Each record that follows should be repeated exactly, minus any images.

Exercise input section start

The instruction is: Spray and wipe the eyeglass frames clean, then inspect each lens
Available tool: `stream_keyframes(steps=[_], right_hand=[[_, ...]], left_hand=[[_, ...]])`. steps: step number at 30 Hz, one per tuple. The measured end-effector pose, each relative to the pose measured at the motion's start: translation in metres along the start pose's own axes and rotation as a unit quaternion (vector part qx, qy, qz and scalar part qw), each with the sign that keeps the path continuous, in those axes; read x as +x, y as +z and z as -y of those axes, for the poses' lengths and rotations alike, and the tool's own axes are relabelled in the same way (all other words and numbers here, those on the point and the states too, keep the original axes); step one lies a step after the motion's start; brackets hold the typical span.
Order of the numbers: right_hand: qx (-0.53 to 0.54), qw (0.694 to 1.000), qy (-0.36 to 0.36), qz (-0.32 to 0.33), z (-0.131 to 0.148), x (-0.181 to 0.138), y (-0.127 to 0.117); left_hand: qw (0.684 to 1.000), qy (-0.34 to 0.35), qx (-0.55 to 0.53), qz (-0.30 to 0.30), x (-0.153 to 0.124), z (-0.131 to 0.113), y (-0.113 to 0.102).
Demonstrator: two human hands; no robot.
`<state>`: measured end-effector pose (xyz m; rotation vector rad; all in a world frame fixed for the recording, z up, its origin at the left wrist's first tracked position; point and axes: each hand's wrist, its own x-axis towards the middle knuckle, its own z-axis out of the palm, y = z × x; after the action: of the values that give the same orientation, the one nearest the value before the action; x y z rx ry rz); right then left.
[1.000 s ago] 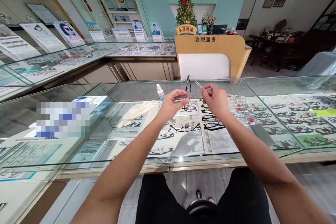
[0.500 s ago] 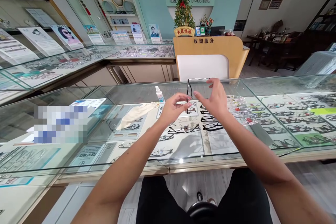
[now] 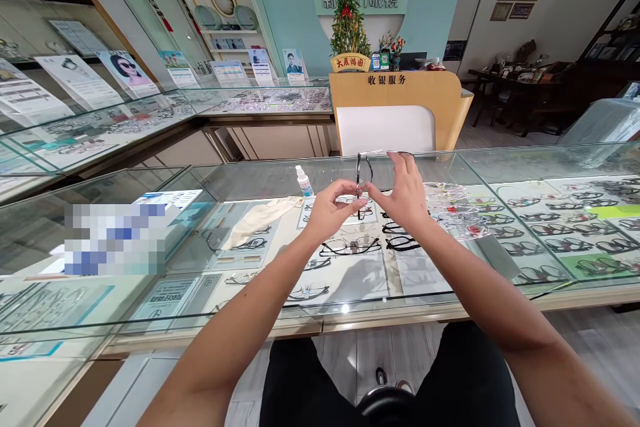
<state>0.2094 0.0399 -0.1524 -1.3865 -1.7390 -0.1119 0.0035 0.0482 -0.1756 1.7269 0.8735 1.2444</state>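
A pair of dark-framed eyeglasses (image 3: 359, 170) is held up on edge above the glass counter. My left hand (image 3: 334, 209) pinches its front between thumb and fingers. From the right, my right hand (image 3: 404, 195) reaches in, thumb at the middle of the frame and fingertips bent over the temple at the top; my fingers hide part of that temple. Under the glass below my hands lie several other eyeglasses (image 3: 350, 247). Left of my left hand, a white spray bottle (image 3: 304, 181) stands on the counter, near a cream cloth (image 3: 263, 220).
The glass display counter (image 3: 350, 310) runs across in front of me, with rows of frames (image 3: 570, 227) at right. Clear-lens glasses with coloured tags (image 3: 457, 210) lie beyond my right wrist. A wooden cashier desk (image 3: 400, 97) stands behind, and a blurred-out patch (image 3: 115, 239) covers papers at left.
My right hand has moved left and closed in on the eyeglasses; its thumb now meets the frame and its fingers the temple. My left hand keeps its hold, almost in place.
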Motion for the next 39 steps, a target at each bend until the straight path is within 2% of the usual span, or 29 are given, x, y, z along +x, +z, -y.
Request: stream_keyframes(steps=[14, 21, 25, 27, 30, 34, 39], right_hand=[[-0.033, 0.999, 0.002, 0.019, 0.001, 0.0, -0.005], [-0.067, 0.994, 0.026, 0.088, 0.001, -0.002, -0.001], [-0.053, 0.991, 0.03, 0.121, -0.001, -0.003, 0.001], [-0.014, 0.993, 0.022, 0.112, -0.002, -0.002, 0.001], [0.117, 0.988, 0.002, 0.1, 0.0, -0.001, -0.001], [0.261, 0.957, -0.001, 0.131, 0.006, -0.004, 0.001], [0.364, 0.917, 0.043, 0.16, 0.012, -0.01, 0.009]], left_hand=[[0.998, 0.019, 0.013, -0.054, 0.002, -0.006, -0.003], [0.992, 0.029, 0.004, -0.119, 0.004, -0.004, -0.006], [0.992, 0.038, -0.007, -0.121, 0.004, -0.004, -0.007], [0.993, 0.039, -0.007, -0.107, 0.003, -0.005, -0.008], [0.995, 0.037, -0.006, -0.089, 0.002, -0.007, -0.008], [0.996, 0.05, -0.033, -0.065, 0.002, -0.004, -0.006], [0.998, 0.045, -0.039, -0.009, -0.001, -0.002, -0.002]])
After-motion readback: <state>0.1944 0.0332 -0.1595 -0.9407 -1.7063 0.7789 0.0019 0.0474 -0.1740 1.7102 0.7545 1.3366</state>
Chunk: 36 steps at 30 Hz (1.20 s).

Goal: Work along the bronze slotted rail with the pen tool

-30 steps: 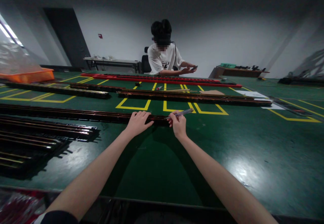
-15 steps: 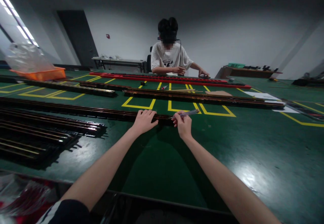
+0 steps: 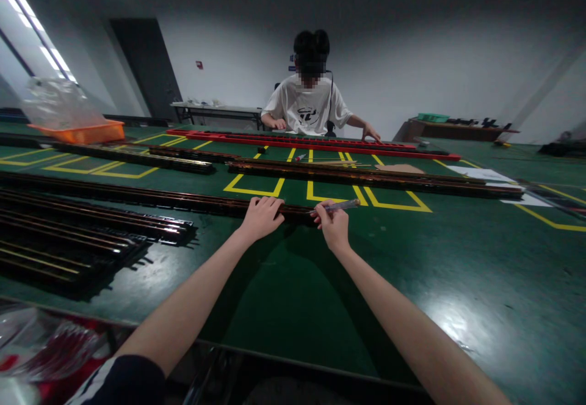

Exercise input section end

» **Task result**
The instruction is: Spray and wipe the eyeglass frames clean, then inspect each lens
Available tool: `stream_keyframes(steps=[_], right_hand=[[_, ...]], left_hand=[[_, ...]])`. steps: step number at 30 Hz, one per tuple. The measured end-effector pose, each relative to the pose measured at the motion's start: translation in metres along the start pose's own axes and rotation as a unit quaternion (vector part qx, qy, qz and scalar part qw), each with the sign that keeps the path continuous, in those axes; read x as +x, y as +z and z as -y of those axes, for the poses' lengths and rotations alike, and the tool's own axes are relabelled in the same way (all other words and numbers here, those on the point and the states too, keep the original axes); step one lies a step after the motion's start; brackets hold the typical span.
Order of the numbers: right_hand: qx (-0.53 to 0.54), qw (0.694 to 1.000), qy (-0.36 to 0.36), qz (-0.32 to 0.33), z (-0.131 to 0.148), x (-0.181 to 0.138), y (-0.127 to 0.117); left_hand: qw (0.684 to 1.000), qy (-0.34 to 0.35), qx (-0.55 to 0.53), qz (-0.30 to 0.30), x (-0.153 to 0.124), z (-0.131 to 0.113), y (-0.113 to 0.102).
Demonstrator: two human hands; no robot.
`<state>`: measured end-effector pose (xyz m; rotation vector rad; all in a world frame fixed for the recording, z up, its origin at the left wrist's first tracked position; point and axes: each hand's wrist, its own x-axis towards the middle knuckle, its own z-axis out of the palm, y = z × x; after the action: of the values that give the same orientation, the one nearest the value before the action; x y z rx ry rz); right then left.
[1.000 s ago] 
[0.500 s ago] 
[now] 
<state>0.2094 0.0399 -0.1524 -1.3865 -1.7390 -0.1119 0.0035 0.0482 -0.1756 1.7269 0.8735 1.2444</state>
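A pair of dark-framed eyeglasses (image 3: 359, 170) is held up on edge above the glass counter. My left hand (image 3: 334, 209) pinches its front between thumb and fingers. From the right, my right hand (image 3: 404, 195) reaches in, thumb at the middle of the frame and fingertips bent over the temple at the top; my fingers hide part of that temple. Under the glass below my hands lie several other eyeglasses (image 3: 350, 247). Left of my left hand, a white spray bottle (image 3: 304, 181) stands on the counter, near a cream cloth (image 3: 263, 220).
The glass display counter (image 3: 350, 310) runs across in front of me, with rows of frames (image 3: 570, 227) at right. Clear-lens glasses with coloured tags (image 3: 457, 210) lie beyond my right wrist. A wooden cashier desk (image 3: 400, 97) stands behind, and a blurred-out patch (image 3: 115, 239) covers papers at left.
My right hand has moved left and closed in on the eyeglasses; its thumb now meets the frame and its fingers the temple. My left hand keeps its hold, almost in place.
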Motion for the next 39 steps, a target at each bend until the straight path is within 2% of the usual span, or 29 are given, x, y, z along +x, +z, -y.
Request: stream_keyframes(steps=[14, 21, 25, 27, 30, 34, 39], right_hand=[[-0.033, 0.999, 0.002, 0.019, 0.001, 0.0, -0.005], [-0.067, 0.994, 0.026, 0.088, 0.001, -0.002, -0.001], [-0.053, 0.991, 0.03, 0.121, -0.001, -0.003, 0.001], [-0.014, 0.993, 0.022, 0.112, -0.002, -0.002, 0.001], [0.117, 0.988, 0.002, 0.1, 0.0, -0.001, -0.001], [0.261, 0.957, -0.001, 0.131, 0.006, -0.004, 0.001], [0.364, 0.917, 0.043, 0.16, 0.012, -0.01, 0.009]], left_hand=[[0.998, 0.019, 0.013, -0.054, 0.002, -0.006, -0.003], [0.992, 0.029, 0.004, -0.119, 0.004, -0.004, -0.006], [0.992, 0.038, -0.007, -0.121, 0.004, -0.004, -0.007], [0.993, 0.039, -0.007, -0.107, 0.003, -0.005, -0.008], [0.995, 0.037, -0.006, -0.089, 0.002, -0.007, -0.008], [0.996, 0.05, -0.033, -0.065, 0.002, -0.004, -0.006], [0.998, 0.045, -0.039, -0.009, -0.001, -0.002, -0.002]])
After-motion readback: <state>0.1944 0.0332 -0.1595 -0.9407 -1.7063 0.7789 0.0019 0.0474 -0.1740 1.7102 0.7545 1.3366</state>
Chunk: 36 steps at 30 Hz (1.20 s).

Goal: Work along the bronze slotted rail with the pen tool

-30 steps: 
-15 steps: 
+0 steps: 

This output is complete, and the exercise is done.